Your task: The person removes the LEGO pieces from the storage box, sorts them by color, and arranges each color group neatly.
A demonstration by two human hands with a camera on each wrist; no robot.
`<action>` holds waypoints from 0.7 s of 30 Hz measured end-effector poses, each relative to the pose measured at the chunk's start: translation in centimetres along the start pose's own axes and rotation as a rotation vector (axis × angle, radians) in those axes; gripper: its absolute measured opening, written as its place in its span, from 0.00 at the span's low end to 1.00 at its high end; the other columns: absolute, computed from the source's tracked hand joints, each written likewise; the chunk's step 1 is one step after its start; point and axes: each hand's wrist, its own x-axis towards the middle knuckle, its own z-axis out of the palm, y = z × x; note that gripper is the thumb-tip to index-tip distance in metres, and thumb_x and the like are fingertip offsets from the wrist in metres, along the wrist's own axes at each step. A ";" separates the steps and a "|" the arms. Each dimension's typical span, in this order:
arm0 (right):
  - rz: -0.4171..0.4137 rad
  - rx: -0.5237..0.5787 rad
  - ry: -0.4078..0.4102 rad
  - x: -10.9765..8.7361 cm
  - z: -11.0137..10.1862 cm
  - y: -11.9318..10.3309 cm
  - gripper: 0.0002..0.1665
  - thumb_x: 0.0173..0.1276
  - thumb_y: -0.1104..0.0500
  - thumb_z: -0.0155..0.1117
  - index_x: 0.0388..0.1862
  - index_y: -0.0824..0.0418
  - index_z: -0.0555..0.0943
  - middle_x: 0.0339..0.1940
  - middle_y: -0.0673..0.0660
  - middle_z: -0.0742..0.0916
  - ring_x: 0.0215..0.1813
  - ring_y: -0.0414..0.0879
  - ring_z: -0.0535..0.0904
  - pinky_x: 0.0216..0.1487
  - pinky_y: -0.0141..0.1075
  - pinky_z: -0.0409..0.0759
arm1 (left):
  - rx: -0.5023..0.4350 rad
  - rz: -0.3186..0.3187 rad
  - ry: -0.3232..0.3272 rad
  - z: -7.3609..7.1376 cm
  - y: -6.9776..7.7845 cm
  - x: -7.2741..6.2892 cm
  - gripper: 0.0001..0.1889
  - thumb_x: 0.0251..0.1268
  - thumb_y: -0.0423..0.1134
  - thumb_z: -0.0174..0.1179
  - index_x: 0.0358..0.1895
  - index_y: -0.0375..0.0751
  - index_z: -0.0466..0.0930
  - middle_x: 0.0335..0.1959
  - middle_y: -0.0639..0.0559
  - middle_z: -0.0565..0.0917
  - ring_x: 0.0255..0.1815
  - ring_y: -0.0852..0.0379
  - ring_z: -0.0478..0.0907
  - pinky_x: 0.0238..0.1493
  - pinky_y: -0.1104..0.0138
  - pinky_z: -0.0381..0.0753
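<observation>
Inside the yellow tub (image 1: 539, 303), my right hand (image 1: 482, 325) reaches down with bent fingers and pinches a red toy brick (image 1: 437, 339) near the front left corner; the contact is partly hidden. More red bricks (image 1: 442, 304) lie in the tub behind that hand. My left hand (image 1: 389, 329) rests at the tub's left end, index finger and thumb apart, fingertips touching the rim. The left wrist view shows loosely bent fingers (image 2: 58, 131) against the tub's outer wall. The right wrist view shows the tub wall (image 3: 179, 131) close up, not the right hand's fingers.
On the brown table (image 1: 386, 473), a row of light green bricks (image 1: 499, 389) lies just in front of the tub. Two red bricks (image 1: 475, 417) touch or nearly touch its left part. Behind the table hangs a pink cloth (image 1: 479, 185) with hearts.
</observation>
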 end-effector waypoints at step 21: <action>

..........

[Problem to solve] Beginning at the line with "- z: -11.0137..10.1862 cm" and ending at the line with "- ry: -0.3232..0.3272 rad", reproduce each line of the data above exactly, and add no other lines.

[Result of the exercise]
  - z: -11.0137..10.1862 cm
  - y: -11.9318..10.3309 cm
  - gripper: 0.0002..0.1665
  - thumb_x: 0.0173..0.1276
  - thumb_y: -0.1104..0.0500
  - thumb_z: -0.0155..0.1117
  - index_x: 0.0388..0.1862
  - index_y: -0.0824..0.0418
  - index_z: -0.0555..0.0943
  - middle_x: 0.0339..0.1940
  - middle_y: -0.0673..0.0660
  - middle_z: -0.0742..0.0916
  - ring_x: 0.0215..0.1813
  - ring_y: -0.0414..0.0879
  - ring_z: -0.0535..0.0904
  - pinky_x: 0.0216..0.1487
  - pinky_y: -0.0141..0.1075
  - pinky_z: -0.0409..0.0759
arm1 (left):
  - rx: -0.5023..0.4350 rad
  - rz: -0.3186..0.3187 rad
  - ry: -0.3232..0.3272 rad

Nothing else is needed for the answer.